Re:My own worst enemy

[jbrader]

on most g4 and lower you can just reboot into os9 and do whatever you want

Re:My own worst enemy

[Curtman]

Reboot into single user mode and use the passwd command to change your password

What distro is that? Every one I've used still prompts for the root password when you boot in single user mode.

Re:My own worst enemy

[andreyw]

Mac OS X

Yes, Yes I know there are solutions to this gaping wound, but AFAIK all commercial. The sysadmins at my schools just put blinds over their eyes and hoped everyone would be too clueless to notice.

I took it upon myself to hand them the cluestick.

Re:My own worst enemy

[Curtman]

I wouldn't really consider it a gaping wound, since nearly every OS is vulnerable to it in some way or another. Its a fact of life - don't let untrusted people near your box. Or take your data with you or something..

Re:My own worst enemy

[sigxcpu]

then try passing init=/bin/bash on the kernel cmdline

- if the machine's bootloader has a password, a grub boot disk will do the trick.
- that also might be blocked but there are ways around that too.

the rule of thumb is that you can allways break into a machine to which you have physical access.

Re:My own worst enemy

[Curtman]

the rule of thumb is that you can allways break into a machine to which you have physical access

I know, I said that a couple of times right up there ^^^^

Re:My own worst enemy

[mokomull]

My Fedora Core 1 (and 2, I believe ... didn't keep 2 around long enough to try, I don't think ... upgraded to DEBIAN!) installation didn't prompt.

Re:My own worst enemy

[peacefinder]

I was helping a user set up a new e-mail account last week. I got it set up to the point where it needed her to choose a password, gave her a brief refresher lecture on strong passowrds, and then stepped aside so she could enter one. I looked away from the keyboard.

As I started to hear keyboard clicks, I said "Remember, not your husband or child's name." I thought was kidding.

She stopped typing, and I looked over in time to see her deleting what she had. After a moment, she started typing again.

"Not pets, either" I said, mortified.

She stopped again.

I wasn't sure whether to laugh or cry. I know that people ignore password policies whenever possible, but still...

So I changed plans, and set up Password Safe for her, and showed her how to use it to generate and store passwords. Maybe if it's dead easy to use complex passwords, she might actually do it. She seemed grateful, so I'm hoping.

But I'm not holding my breath.

Re:My own worst enemy

[andreyw]

Well these /are/ G4s sitting cutely in a computer lab. This means one disgruntled student potentially rm -rf /'ing all the computers. And unless you want to shell-out money, there is no solution (unless something changed in the last 3 months). Thats not really acceptable. Hopefully that gets fixed in Tigger.

Re:My own worst enemy

[magefile]

"Tigger" - was that an honest typo, a jab at Apple, or a Freudian slip?

Re:My own worst enemy

[hunterx11]

Using vim to mark the console as insecure in /etc/ttys is hardly "commercial" :)
Better yet, use OpenFirmware protection (which is really a must-have for schools imo).

Re:My own worst enemy

I wouldn't really consider it a gaping wound, since nearly every OS is vulnerable to it in some way or another. Its a fact of life - don't let untrusted people near your box. Or take your data with you or something..

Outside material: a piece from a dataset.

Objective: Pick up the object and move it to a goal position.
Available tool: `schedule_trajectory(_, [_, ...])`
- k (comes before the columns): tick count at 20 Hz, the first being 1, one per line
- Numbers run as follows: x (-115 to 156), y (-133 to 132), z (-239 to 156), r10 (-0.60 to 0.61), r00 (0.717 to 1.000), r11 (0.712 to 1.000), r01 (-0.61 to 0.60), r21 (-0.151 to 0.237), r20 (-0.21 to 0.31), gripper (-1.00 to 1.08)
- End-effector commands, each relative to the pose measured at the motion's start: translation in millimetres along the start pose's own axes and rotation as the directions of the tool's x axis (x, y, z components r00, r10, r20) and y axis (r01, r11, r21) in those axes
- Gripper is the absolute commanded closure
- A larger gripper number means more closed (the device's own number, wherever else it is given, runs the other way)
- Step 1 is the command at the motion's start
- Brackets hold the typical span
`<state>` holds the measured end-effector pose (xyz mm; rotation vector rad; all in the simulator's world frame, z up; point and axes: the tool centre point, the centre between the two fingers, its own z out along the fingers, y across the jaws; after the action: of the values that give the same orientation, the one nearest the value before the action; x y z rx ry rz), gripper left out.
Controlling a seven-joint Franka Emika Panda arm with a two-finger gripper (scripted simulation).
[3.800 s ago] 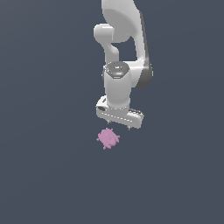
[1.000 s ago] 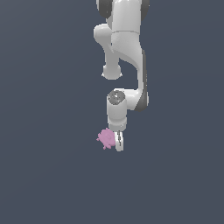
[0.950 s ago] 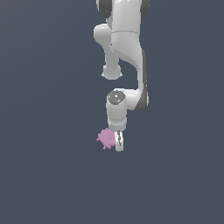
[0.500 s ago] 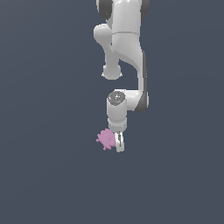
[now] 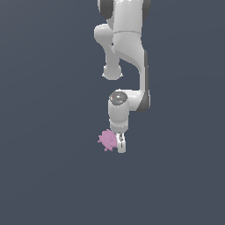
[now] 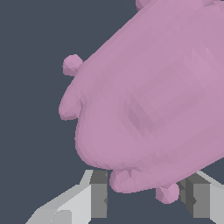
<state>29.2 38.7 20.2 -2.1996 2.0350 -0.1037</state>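
Exterior view: the white arm (image 5: 127,48) reaches down, its pincer (image 5: 120,145) beside the pink spiky object (image 5: 107,139), which touches the pincer on the exterior view's left

Wrist view: the object (image 6: 148,100) fills the frame between both fingers (image 6: 98,194); whether they grip it I cannot tell

You see the object (image 6: 148,100) as matte pink, faceted, stubby-spiked; the end effector (image 6: 146,199) has smooth white plastic-looking fingers (image 6: 65,205) with dull grey pads (image 6: 99,194).
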Motion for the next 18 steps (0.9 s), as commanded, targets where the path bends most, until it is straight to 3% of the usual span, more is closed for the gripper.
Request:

If the attacker has physical access to your machine, it's over... period.

The only possible defense is an encryption key that is not physically stored with the machine (Windows EFS doesn't not count).

(I use PGPDisk along with a long passphrase to protect stuff that I'd worry about should the laptop get stolen. Windows EFS gets used for everything else where I merely want to make it difficult for the attacker.)

Passwords are kept in plain-text files in my home folder. Except that the contents of the text files are encrypted with PGP (encrypt current window command).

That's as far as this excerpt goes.